▶ _Task brief_
The span to repeat in the listing below runs from the line containing "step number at" to the line containing "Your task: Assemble", inclusive. Repeat it exactly, and only it.

▶ _Provided material_

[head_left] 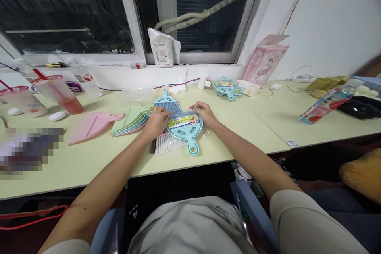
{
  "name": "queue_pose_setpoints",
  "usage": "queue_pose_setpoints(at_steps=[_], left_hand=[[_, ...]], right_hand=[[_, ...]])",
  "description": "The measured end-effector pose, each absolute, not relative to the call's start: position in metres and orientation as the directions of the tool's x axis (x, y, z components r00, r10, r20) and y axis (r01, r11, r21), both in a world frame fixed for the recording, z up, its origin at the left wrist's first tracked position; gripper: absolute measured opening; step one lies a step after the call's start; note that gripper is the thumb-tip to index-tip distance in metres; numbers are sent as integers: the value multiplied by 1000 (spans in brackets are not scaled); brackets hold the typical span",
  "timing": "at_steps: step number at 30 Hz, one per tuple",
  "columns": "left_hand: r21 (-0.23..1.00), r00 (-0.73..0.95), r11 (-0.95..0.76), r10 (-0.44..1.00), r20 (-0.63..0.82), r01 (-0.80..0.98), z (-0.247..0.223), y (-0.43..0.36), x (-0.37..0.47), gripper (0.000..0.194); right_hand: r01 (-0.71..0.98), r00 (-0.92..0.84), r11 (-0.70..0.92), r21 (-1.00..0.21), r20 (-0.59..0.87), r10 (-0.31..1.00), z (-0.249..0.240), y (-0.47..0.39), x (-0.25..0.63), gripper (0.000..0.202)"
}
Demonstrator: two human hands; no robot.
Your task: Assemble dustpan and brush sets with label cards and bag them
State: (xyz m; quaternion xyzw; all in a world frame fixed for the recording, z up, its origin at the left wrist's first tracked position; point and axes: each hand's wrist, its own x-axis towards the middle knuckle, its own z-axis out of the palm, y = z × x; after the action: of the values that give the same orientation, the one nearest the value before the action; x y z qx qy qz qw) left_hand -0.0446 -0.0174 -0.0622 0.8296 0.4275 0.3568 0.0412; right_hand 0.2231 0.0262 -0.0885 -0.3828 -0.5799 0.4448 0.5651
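Note:
A light-blue dustpan (185, 131) lies in front of me, handle pointing toward me, with a colourful printed label (183, 120) across its upper part. My left hand (157, 122) is closed at the label's left end, fingertips pinched on the dustpan's edge. At the upper right corner, my right hand (204, 113) is closed too, thumb and finger on the edge. Behind sits a blue brush (167, 102) with its bristles toward me. White brush bristles (168, 144) stick out beneath the dustpan, and clear plastic (204, 131) shows at its right.
Left of my hands are a stack of dustpans (131, 119) and a pink dustpan (92, 127). Labelled blue dustpan sets (226, 88) lie at the back right. Drink cups (61, 94) stand at left, a bottle (327, 103) at right, and a pink box (264, 61) by the wall.

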Motion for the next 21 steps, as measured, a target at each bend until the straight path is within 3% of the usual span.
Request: queue_pose_setpoints(at_steps=[6,12,14,17,19,21], left_hand=[[189,544,-700,671,503,689,-58,-21,-44,45],[92,673,-762,615,410,640,-52,-26,-42,50],[41,702,-770,601,382,637,-50,-28,-41,55],[-48,736,-770,587,338,636,-46,-32,-39,60],[-98,738,-755,592,325,649,-43,-35,-38,58],[-136,729,-734,600,330,666,-42,-37,-37,55]], right_hand=[[-63,-10,296,-953,297,955,-94,27,217,11],[330,-45,467,-821,480,876,-90,22,224,34],[484,-140,520,-704,524,840,-87,20,225,37],[702,-354,605,-377,553,754,-79,15,224,31],[778,-456,606,-166,514,726,-73,10,221,29],[826,-479,560,-61,447,755,-66,5,219,30]])
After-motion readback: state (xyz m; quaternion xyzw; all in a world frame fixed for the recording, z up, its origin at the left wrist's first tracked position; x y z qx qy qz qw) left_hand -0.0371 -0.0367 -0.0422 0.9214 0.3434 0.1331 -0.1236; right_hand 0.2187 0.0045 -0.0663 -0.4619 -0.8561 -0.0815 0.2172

▶ _Written solution_
  "timing": "at_steps: step number at 30 Hz, one per tuple",
  "columns": "left_hand: r21 (-0.23..1.00), r00 (-0.73..0.95), r11 (-0.95..0.76), r10 (-0.44..1.00), r20 (-0.63..0.82), r01 (-0.80..0.98), z (-0.247..0.223), y (-0.43..0.36), x (-0.37..0.47), gripper (0.000..0.194); right_hand: r01 (-0.71..0.98), r00 (-0.92..0.84), r11 (-0.70..0.92), r21 (-1.00..0.21), r20 (-0.59..0.87), r10 (-0.31..1.00), z (-0.249..0.240), y (-0.47..0.39), x (-0.25..0.63), gripper (0.000..0.202)"
}
Demonstrator: two human hands; no robot.
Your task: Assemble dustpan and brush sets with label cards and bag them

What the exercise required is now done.